Il est des livres dont on passe à côté parce qu’on les a lu trop jeunes. Le Portrait de Dorian Gray, écrit en 1890 par Oscar Wilde, en fait partie. A l’âge de 15 ou 16 ans, il s’agissait d’une lecture obligatoire en cours de français. Malheureusement, à cet âge-là, je passais l’essentiel de mes journées à refuser les obligations. On ne peut pas dire que je ne lisais pas, non. Mais par principe, je refusais toute lecture imposée. Je l’avais donc vaguement parcouru, suffisamment pour répondre aux questions de l’examen mais pas assez pour m’en souvenir vraiment.
C’est donc une redécouverte de l’été que la lecture du Portrait de Dorian Gray. J’avais gardé en tête le côté vaguement fantastique du tableau qui se transforme, mais j’étais totalement passé à côté de la lutte entre le Bien et le Mal et de leurs représentations sous les traits des personnages : Harry, Basil, Sybil et bien sûr, Dorian. Oscar Wilde y dépeint aussi les bas-fonds londoniens, les fumeries d’opium et la grande hypocrisie des salons bourgeois de l’époque, où le « bon mot » fait (ou défait) la gloire et la réputation des lords et des dandys (les femmes ont peu de place dans ce roman et sont souvent dépeintes sous des traits peu flatteurs).
“L’homme veut être le premier amour de la femme, alors que la femme veut être le dernier amour de l’homme.”
Le Portrait de Dorian Gray
On a souvent dit que le tableau « vieillissait » à la place de Dorian qui, lui, garde la fraicheur de la jeunesse. Je trouve cela réducteur. Plus qu’un simple vieillissement, le portrait reflète surtout l’âme de Dorian et ses tourments, son cynisme et la noirceur des ses actes.
Subtilement, Oscar Wilde effleure aussi le sujet de l’homosexualité, pour laquelle il sera lui-même condamné et emprisonné quelques années plus tard. Il se permet d’inclure une longue déclaration d’amour, que fait Basil à Dorian, sans jamais parler d’homosexualité ouvertement, bien sûr, la morale de l’époque ne l’aurait pas supportée. Mais il s’agit cependant bien d’une déclaration, même si nous n’en avons qu’une version expurgée, Oscar Wilde a effectivement revu son manuscrit, la première version ayant été jugée trop scandaleuse.
« Les folies sont les seules choses qu’on ne regrette jamais. »

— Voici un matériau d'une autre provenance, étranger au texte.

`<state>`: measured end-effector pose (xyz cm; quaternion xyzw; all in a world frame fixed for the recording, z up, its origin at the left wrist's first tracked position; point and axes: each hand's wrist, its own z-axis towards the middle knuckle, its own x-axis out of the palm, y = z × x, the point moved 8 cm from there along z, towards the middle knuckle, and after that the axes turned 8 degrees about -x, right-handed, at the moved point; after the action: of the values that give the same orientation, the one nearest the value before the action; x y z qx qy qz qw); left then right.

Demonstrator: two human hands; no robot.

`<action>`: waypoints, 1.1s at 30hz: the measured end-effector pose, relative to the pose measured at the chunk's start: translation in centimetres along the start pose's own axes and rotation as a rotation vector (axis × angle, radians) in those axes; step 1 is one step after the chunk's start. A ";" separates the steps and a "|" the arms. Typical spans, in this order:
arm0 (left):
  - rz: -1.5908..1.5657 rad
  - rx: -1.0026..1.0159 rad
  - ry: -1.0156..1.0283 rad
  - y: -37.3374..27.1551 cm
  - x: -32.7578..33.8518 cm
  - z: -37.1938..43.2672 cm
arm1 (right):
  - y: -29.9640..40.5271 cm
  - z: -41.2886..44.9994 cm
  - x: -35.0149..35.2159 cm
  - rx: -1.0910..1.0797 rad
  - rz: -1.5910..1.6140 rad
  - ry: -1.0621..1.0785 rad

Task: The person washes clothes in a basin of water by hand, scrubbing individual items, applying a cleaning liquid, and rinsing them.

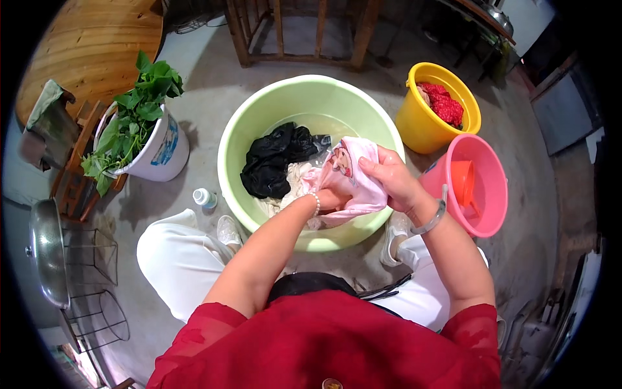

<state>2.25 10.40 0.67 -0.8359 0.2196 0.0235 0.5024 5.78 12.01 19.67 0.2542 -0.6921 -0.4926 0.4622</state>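
A pink garment [362,192] with a printed cartoon figure is stretched between my hands over a pale green plastic basin [311,87]. My right hand [392,181] grips its right edge, thumb on top. My left hand [335,198], below a beaded bracelet, reaches into the cloth, whose folds partly hide the fingers. Shallow, cloudy water [335,124] lies in the basin. Wet black clothing [272,163] is heaped at the basin's left, and a cream-coloured cloth [294,185] lies between it and the pink garment.
Right of the basin stand a yellow bucket [420,121] holding red cloth [442,104] and a pink bucket [491,189] with an orange-red plastic scoop [461,182]. To the left are a white bucket [170,150] of leafy green stems [146,104] and a small white bottle [205,198]. A wooden frame [301,58] stands beyond.
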 end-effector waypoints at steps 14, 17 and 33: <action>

Le Portrait de Dorian Gray
Le Portrait de Dorian Gray est à la fois un conte fantastique et philosophique qui, s’il présente parfois quelques longueurs et digressions (à mon humble avis), se laisse (re)lire avec plaisir, ne serait-ce que pour apprécier l’écriture incisive d’Oscar Wilde, dont ce fut là le seul et unique roman.